Quelle: https://www.sergilehkyi.com/web-scraping-advanced-football-statistics/ 

In [1]:

import pandas as pd
from bs4 import BeautifulSoup
import requests


In [2]:
# create urls for all seasons of all leagues
base_url = 'https://understat.com/league'
leagues = ['La_liga', 'EPL', 'Bundesliga', 'Serie_A', 'Ligue_1', 'RFPL']
seasons = ['2014', '2015', '2016', '2017', '2018', '2019', '2020', '2021']

In [3]:
# Starting with latest data for Spanish league, because I'm a Barcelona fan
url = base_url+'/'+leagues[2]+'/'+seasons[7]
res = requests.get(url)
soup = BeautifulSoup(res.content, "lxml")

# Based on the structure of the webpage, I found that data is in the JSON variable, under 'script' tags
scripts = soup.find_all('script')

In [13]:
import json

string_with_json_obj = ''

# Find data for teams
for el in scripts:
    if 'teamsData' in str(el):
      string_with_json_obj = str(el).strip()
      
#print(string_with_json_obj)

# strip unnecessary symbols and get only JSON data
ind_start = string_with_json_obj.index("('")+2
ind_end = string_with_json_obj.index("')")
json_data = string_with_json_obj[ind_start:ind_end]

json_data = json_data.encode('utf8').decode('unicode_escape')
#print(json_data)
aDict = json.loads(json_data)

for id in aDict.keys():    print (id,aDict[id]['title'])

117 Bayern Munich
119 Bayer Leverkusen
120 Hoffenheim
121 Augsburg
122 Hertha Berlin
125 Mainz 05
129 Borussia Dortmund
130 Borussia M.Gladbach
131 Wolfsburg
132 Eintracht Frankfurt
133 VfB Stuttgart
134 FC Cologne
135 Freiburg
136 RasenBallsport Leipzig
240 Union Berlin
262 Arminia Bielefeld
267 Greuther Fuerth
268 Bochum


In [14]:
# Get teams and their relevant ids and put them into separate dictionary
teams = {}
teams = {}
for id in aDict.keys():
    teams[id] = aDict[id]['title']
#for id in aDict.keys():    print (id,aDict[id]['title'],aDict[id]['history'])
columns = []
# Check the sample of values per each column
values = []
for id in aDict.keys():
    columns = list(aDict[id]['history'][0].keys())
    values = list(aDict[id]['history'][0].values())
    break
columns

['h_a',
 'xG',
 'xGA',
 'npxG',
 'npxGA',
 'ppda',
 'ppda_allowed',
 'deep',
 'deep_allowed',
 'scored',
 'missed',
 'xpts',
 'result',
 'date',
 'wins',
 'draws',
 'loses',
 'pts',
 'npxGD']

In [15]:
dataframes = {}
for id, team in teams.items():
    teams_data = []
    for row in aDict[id]['history']:
        teams_data.append(list(row.values()))
    
    df = pd.DataFrame(teams_data, columns=columns)
    dataframes[team] = df
    print('Added data for {}.'.format(team))

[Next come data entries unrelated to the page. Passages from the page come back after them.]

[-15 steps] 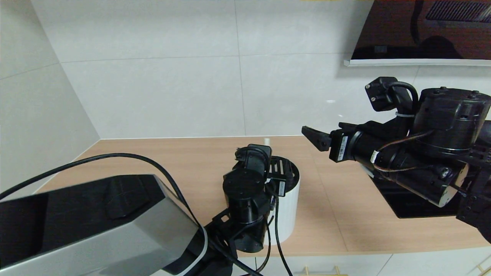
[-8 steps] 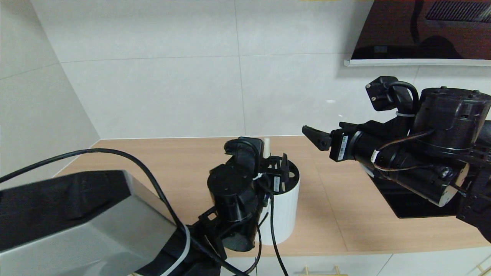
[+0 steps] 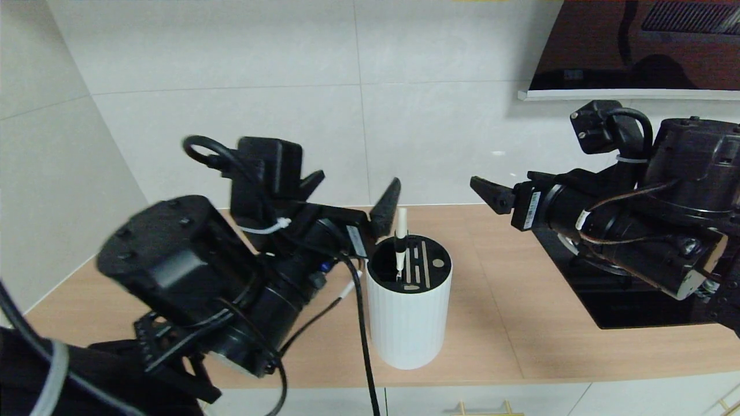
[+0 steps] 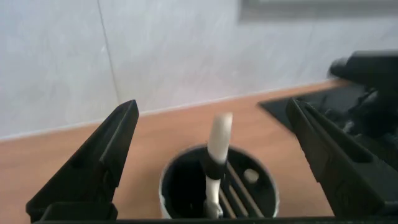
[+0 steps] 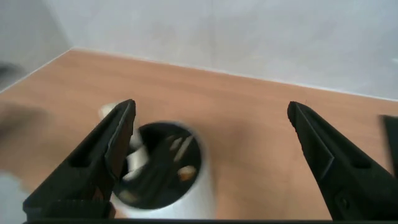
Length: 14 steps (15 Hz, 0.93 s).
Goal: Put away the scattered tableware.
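A white ribbed utensil holder (image 3: 409,315) with a black slotted top stands near the counter's front edge. A utensil with a white handle (image 3: 400,222) and a black band stands upright in one of its openings. My left gripper (image 3: 378,219) hovers just left of and above the holder, open and empty; its wrist view has the handle (image 4: 219,140) and the holder (image 4: 171,186) between the wide-apart fingers (image 4: 99,155). My right gripper (image 3: 490,199) hangs open and empty, raised to the right of the holder (image 5: 165,168).
The wooden counter (image 3: 497,300) runs along a white tiled wall. A black cooktop (image 3: 618,309) is set into it at the right, under my right arm. A dark range hood (image 3: 636,52) hangs at the upper right. Bare counter lies left and behind the holder.
My left gripper, which was pointing down onto the holder's top, has lifted and drawn back to the left, leaving the white-handled utensil standing in the holder. The right arm shifted slightly right.
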Motion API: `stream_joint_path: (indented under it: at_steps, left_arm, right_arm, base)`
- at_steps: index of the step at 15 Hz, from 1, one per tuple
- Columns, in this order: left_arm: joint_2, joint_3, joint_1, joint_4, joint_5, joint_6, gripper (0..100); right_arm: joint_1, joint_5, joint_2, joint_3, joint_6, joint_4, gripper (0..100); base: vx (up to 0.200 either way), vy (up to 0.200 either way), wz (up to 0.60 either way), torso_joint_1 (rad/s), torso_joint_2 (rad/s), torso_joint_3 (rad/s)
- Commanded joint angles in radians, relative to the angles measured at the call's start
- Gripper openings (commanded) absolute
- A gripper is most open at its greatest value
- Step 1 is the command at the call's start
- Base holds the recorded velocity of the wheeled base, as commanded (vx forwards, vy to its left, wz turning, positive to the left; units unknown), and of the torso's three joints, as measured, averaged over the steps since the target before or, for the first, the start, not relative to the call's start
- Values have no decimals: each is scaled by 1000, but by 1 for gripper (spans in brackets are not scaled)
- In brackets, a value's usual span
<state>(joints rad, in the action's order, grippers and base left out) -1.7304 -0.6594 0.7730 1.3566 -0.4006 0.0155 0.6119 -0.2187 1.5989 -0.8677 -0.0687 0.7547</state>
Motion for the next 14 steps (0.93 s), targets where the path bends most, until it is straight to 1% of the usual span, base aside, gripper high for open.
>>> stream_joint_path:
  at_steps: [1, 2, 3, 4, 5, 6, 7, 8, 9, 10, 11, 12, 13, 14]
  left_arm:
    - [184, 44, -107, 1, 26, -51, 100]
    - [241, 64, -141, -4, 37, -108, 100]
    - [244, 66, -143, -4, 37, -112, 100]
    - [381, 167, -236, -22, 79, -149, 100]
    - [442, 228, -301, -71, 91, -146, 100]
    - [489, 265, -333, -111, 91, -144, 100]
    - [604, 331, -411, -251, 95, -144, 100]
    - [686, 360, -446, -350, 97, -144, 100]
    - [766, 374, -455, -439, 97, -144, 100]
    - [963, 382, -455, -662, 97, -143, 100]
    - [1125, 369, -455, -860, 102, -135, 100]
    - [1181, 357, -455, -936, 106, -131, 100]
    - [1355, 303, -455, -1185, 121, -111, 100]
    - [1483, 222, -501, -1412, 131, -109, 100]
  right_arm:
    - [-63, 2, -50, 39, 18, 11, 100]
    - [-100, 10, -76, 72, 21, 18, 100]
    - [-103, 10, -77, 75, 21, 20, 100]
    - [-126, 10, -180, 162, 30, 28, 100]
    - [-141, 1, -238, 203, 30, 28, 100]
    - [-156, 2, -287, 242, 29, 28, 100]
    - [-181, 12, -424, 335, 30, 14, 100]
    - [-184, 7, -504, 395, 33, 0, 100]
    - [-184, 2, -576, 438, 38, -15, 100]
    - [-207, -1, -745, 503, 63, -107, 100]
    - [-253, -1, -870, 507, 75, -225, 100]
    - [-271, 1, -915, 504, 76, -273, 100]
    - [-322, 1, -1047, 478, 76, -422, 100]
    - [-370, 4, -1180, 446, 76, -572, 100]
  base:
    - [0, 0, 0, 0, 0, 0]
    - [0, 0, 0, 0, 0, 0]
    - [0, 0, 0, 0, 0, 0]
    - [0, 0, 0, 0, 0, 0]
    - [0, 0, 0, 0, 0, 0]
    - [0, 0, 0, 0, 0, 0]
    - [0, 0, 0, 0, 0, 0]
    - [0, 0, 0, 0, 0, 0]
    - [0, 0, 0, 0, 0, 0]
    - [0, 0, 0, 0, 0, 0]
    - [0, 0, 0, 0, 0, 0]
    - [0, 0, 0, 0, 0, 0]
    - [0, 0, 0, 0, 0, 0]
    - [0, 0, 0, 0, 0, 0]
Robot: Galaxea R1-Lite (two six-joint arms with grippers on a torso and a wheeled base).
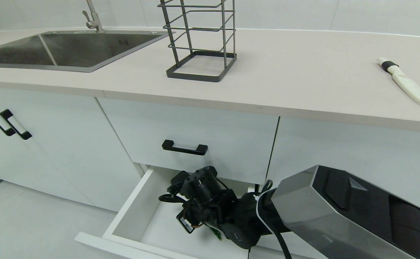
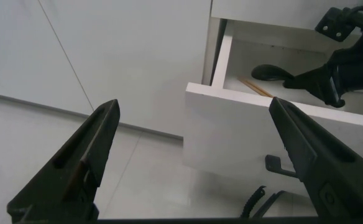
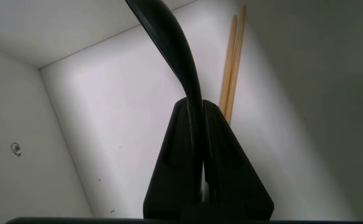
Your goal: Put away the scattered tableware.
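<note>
Right wrist view: right hand [image 3: 201, 124] clamps black spoon [image 3: 169, 37] beside chopsticks [image 3: 230, 68]; left hand [image 2: 192, 106] apart.

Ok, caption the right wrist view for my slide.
Right gripper clamps a black spoon inside the open white drawer, where two wooden chopsticks lie.

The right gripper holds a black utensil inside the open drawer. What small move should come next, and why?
Probably lower a little and open the right gripper. It is shut on the black utensil, over the drawer floor and beside the chopsticks, so a release would likely lay it there.
</note>
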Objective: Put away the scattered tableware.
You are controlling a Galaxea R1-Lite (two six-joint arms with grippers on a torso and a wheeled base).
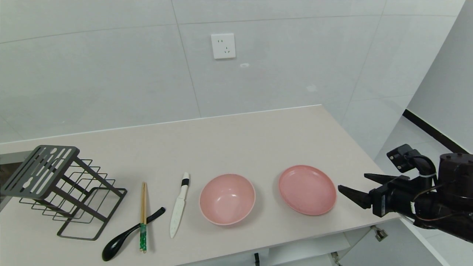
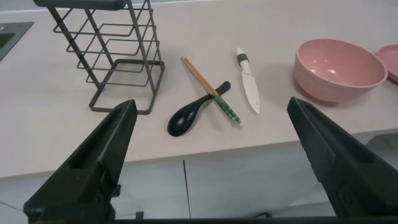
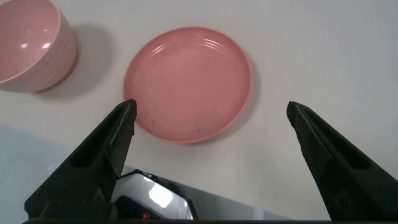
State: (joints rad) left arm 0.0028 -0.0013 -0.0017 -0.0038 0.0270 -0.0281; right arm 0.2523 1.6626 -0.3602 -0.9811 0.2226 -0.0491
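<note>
Right end effector spread wide, just beside pink plate lying flat on bench; left end effector likewise spread; risk: low rim gives poor purchase, plate may skid off the edge.

My right gripper sits low out on my right side, forearm close to level and pointing toward my left, jaws spread wide with nothing between them. Over on the other side, my left gripper tilts forward and down, its jaws just as wide apart and holding nothing.
</note>
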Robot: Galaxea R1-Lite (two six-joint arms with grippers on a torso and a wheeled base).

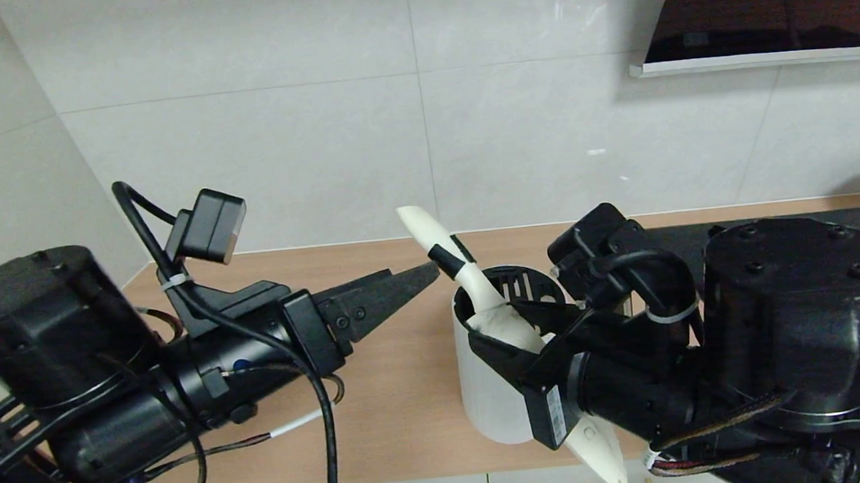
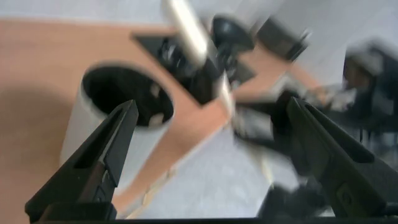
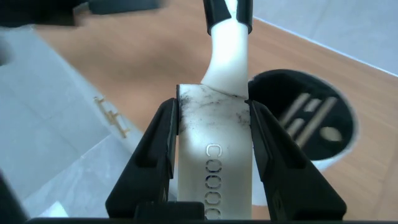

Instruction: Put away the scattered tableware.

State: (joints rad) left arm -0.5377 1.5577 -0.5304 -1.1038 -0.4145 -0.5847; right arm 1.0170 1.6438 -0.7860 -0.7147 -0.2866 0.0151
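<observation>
Two claws meet near the middle of the head view, above a wooden bench [image 1: 396, 398]. On the right side of the frame, the right claw [image 1: 510, 327] is clamped on the broad, scuffed part of a white utensil [image 1: 480, 287], with one black finger pressed against each flat edge, as the right wrist view shows [image 3: 212, 106]. The utensil [image 3: 214, 130] is tilted: its slim handle, ringed by a black band, points to the upper left, and its other end reaches toward the lower edge of the head view. Directly behind and below it, a white cylindrical holder [image 1: 488, 398] with a black inner rim stands upright on the bench at centre frame. Some metal cutlery [image 3: 311, 112] rests inside the holder [image 3: 333, 163]. From the left side of the frame, the left claw [image 1: 425, 274] stretches across with its tip just beside the black band; whether the two touch cannot be told. In the left wrist view this claw [image 2: 211, 106] stands wide open and holds nothing, with the holder [image 2: 149, 149] behind one finger. A dark range hood [image 1: 764, 0] fills the upper right corner, against a pale tiled wall [image 1: 272, 93].
</observation>
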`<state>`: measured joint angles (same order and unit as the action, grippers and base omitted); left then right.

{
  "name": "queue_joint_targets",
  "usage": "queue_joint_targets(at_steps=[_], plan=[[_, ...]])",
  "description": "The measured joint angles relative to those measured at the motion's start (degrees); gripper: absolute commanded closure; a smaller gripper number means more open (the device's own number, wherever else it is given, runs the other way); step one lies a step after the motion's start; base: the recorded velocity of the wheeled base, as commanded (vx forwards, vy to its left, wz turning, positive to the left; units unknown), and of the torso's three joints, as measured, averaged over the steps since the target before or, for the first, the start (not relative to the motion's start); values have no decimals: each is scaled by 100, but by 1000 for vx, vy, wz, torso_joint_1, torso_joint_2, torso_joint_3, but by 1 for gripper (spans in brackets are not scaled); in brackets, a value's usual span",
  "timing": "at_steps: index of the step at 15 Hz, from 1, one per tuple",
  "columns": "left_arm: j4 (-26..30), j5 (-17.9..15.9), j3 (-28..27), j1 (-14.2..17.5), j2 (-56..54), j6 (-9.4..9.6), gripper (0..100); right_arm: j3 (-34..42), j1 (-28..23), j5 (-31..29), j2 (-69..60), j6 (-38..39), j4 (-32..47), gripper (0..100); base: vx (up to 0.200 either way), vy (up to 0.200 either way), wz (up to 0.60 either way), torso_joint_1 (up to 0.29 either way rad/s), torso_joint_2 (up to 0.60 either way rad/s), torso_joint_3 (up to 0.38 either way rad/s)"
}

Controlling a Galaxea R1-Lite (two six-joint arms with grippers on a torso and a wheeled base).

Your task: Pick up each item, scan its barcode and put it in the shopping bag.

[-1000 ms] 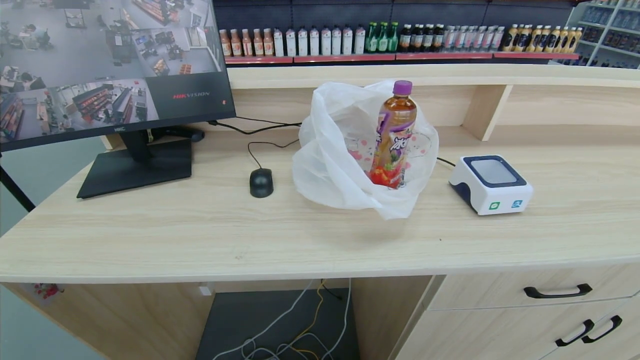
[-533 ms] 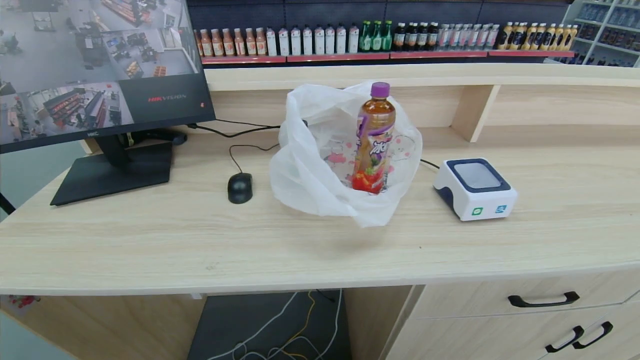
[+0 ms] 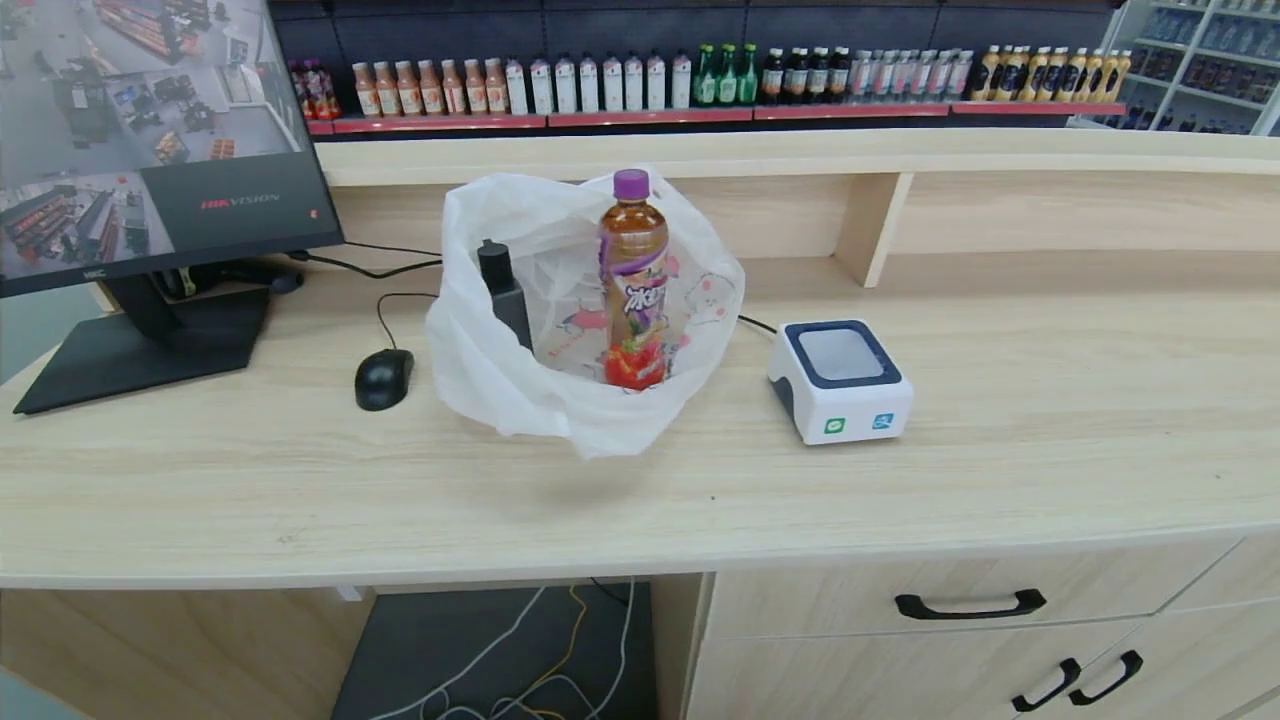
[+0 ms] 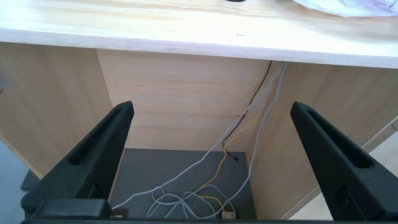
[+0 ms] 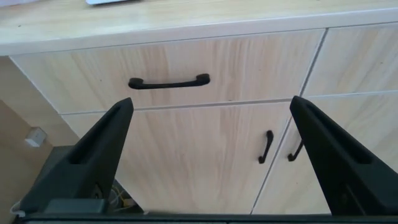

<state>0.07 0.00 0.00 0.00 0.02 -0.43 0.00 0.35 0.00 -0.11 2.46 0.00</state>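
Pale wood worktop [image 3: 900,480]: smooth, light grain, with drawers under its right half.
Left gripper [image 4: 211,109]: held low, below the worktop's front edge, facing the open recess where white and yellow cables [image 4: 249,143] hang; black jaws spread wide, nothing between them.
Right gripper [image 5: 211,102]: low before a drawer with a black bar handle [image 5: 168,82]; jaws spread wide, empty.
Shopping bag [image 3: 500,370]: thin white crumpled plastic, mouth open, standing on the worktop between mouse and scanner.
Bottle [image 3: 634,280]: upright inside the bag; amber drink, purple cap, purple-and-white label with red fruit at the foot.
Dark item [image 3: 503,290]: slim, black, leaning inside the bag's left wall; what it is cannot be told.
Scanner [image 3: 838,380]: white box, dark blue frame round a grey window, small green and blue square marks on its front; just right of the bag.
Mouse [image 3: 383,379]: black, rounded, wired, left of the bag.
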Motion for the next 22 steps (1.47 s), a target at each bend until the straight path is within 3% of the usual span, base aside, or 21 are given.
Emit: queue_joint_targets(at_steps=[3, 15, 22], plan=[[-7, 0, 0, 0, 0, 0, 0, -2, -6, 0, 0, 0, -2, 0, 0, -200, 0, 2, 1, 4], [-10, 0, 0, 0, 0, 24, 0, 0, 2, -2, 1, -44, 0, 0, -50, 0, 0, 3, 1, 0], [-7, -2, 0, 2, 0, 16, 0, 0, 5, -2, 4, -52, 0, 0, 0, -200, 0, 9, 5, 1]])
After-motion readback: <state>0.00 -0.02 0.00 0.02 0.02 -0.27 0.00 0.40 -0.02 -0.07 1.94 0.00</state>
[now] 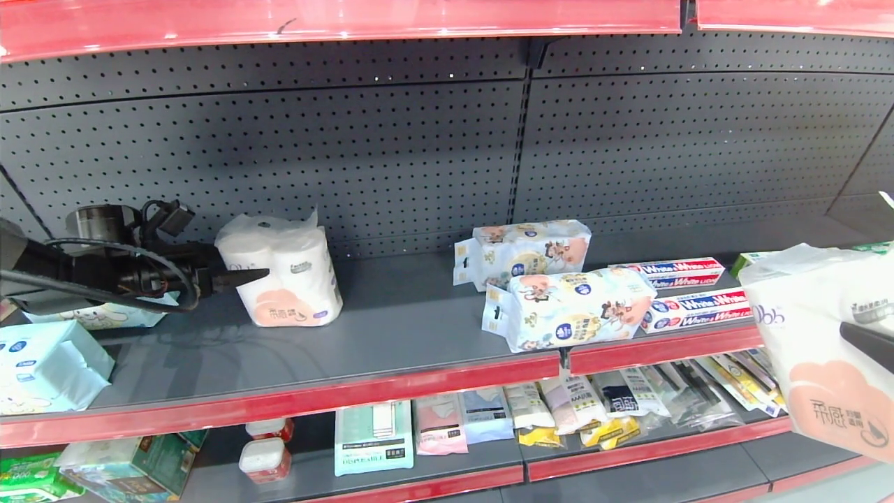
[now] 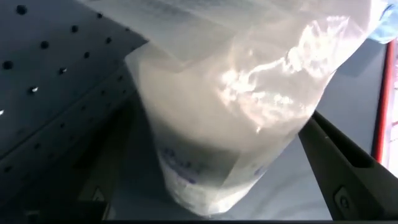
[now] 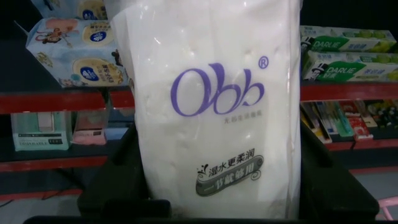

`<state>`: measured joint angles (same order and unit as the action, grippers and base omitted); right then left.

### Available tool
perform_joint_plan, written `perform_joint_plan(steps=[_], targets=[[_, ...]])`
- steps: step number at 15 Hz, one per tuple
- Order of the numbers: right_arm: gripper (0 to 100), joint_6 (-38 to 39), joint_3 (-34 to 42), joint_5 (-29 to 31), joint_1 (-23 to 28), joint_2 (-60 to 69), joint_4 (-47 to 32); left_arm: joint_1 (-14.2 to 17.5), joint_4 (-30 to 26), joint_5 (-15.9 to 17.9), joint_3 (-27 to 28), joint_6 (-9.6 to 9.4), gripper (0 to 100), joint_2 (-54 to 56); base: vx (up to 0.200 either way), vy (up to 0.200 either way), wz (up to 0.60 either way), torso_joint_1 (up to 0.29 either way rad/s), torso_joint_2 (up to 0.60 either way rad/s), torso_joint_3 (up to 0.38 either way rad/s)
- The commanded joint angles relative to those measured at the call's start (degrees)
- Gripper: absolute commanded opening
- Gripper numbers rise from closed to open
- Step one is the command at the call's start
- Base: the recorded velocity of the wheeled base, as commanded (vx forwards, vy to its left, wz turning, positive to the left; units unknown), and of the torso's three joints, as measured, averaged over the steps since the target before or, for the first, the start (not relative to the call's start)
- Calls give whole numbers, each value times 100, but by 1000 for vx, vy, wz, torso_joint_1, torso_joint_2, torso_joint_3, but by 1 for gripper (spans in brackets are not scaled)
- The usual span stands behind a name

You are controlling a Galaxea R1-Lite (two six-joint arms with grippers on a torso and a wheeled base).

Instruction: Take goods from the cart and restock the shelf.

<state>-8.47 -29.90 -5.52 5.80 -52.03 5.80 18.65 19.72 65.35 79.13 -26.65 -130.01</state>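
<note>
Shelf (image 1: 419, 328) with a grey pegboard back, restock apparently part done.
Right gripper (image 3: 217, 180) jaws pinch carried roll pack (image 1: 824, 335) at 4 o'clock, off the shelf, likely for placing. Left gripper (image 1: 258, 274) is at standing roll pack (image 1: 286, 279), 9 o'clock; cannot tell its jaws' state.

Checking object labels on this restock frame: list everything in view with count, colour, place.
toilet roll pack: 1, white with peach print, standing left-centre on the grey shelf
held toilet roll pack: 1, white, off the shelf at the right
wipe packs: 2, pale blue and peach, mid shelf
toothpaste boxes: 2, red, white and blue, right of the wipe packs
tissue packs: 2, pale blue, shelf's left end
flat packets: one row, mixed colours, lower shelf
left gripper: 1, black, at the standing pack
right gripper: 1, black, shut on the held pack
</note>
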Motion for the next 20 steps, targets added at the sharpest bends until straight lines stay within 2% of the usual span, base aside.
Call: perform_joint_plan(steps=[1, 4, 9, 17, 18, 20], targets=[[0, -14, 2, -1, 0, -18, 0, -63, -12, 39, 32, 37, 100, -24, 0, 0, 0, 0, 0, 0], [0, -23, 2, -1, 0, -18, 9, -178, -12, 179, -29, 37, 100, 2, 0, 0, 0, 0, 0, 0], [0, -14, 2, -1, 0, -18, 9, -345, -21, 206, -47, 55, 100, -33, 0, 0, 0, 0, 0, 0], [0, -23, 2, -1, 0, -18, 9, -371, -127, 144, 50, 186, 100, -33, 0, 0, 0, 0, 0, 0], [0, -58, 2, -1, 0, -18, 9, -362, -65, 179, 50, 169, 0, -33, 0, 0, 0, 0, 0, 0], [0, -67, 2, -1, 0, -9, 9, -371, -74, 136, 41, 195, 0, -33, 0, 0, 0, 0, 0, 0]])
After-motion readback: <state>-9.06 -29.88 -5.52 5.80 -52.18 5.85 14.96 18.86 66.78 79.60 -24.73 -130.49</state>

Added data for Bayern Munich.
Added data for Bayer Leverkusen.
Added data for Hoffenheim.
Added data for Augsburg.
Added data for Hertha Berlin.
Added data for Mainz 05.
Added data for Borussia Dortmund.
Added data for Borussia M.Gladbach.
Added data for Wolfsburg.
Added data for Eintracht Frankfurt.
Added data for VfB Stuttgart.
Added data for FC Cologne.
Added data for Freiburg.
Added data for RasenBallsport Leipzig.
Added data for Union Berlin.
Added data for Arminia Bielefeld.
Added data for Greuther Fuerth.
Added data for Bochum.


In [16]:
for team, df in dataframes.items():
    dataframes[team]['ppda_coef'] = dataframes[team]['ppda'].apply(lambda x: x['att']/x['def'] if x['def'] != 0 else 0)
    dataframes[team]['oppda_coef'] = dataframes[team]['ppda_allowed'].apply(lambda x: x['att']/x['def'] if x['def'] != 0 else 0)
#berechnen der Koeffizienten ppda und oppda
#https://totalfootballanalysis.com/data-analysis/data-analysis-ppda-its-definition-advantages-and-disadvantages

# Spalten zum Summieren und zum Mitteln zusammenfassen
cols_to_sum = ['xG', 'xGA', 'npxG', 'npxGA', 'deep', 'deep_allowed', 'scored', 'missed', 'xpts', 'wins', 'draws', 'loses', 'pts', 'npxGD']
cols_to_mean = ['ppda_coef', 'oppda_coef']

In [19]:
frames = []
for team, df in dataframes.items():
    sum_data = pd.DataFrame(df[cols_to_sum].sum()).transpose()
    mean_data = pd.DataFrame(df[cols_to_mean].mean()).transpose()
    final_df = sum_data.join(mean_data)
    final_df['team'] = team
    final_df['matches'] = len(df)
    frames.append(final_df)
  
full_stat = pd.concat(frames)
full_stat = full_stat[['team', 'matches', 'wins', 'draws', 'loses', 'scored', 'missed', 'pts', 'xG', 'npxG', 'xGA', 'npxGA', 'npxGD', 'ppda_coef', 'oppda_coef', 'deep', 'deep_allowed', 'xpts']]
full_stat.sort_values('pts', ascending=False, inplace=True)
full_stat.reset_index(inplace=True, drop=True)
full_stat['position'] = range(1,len(full_stat)+1)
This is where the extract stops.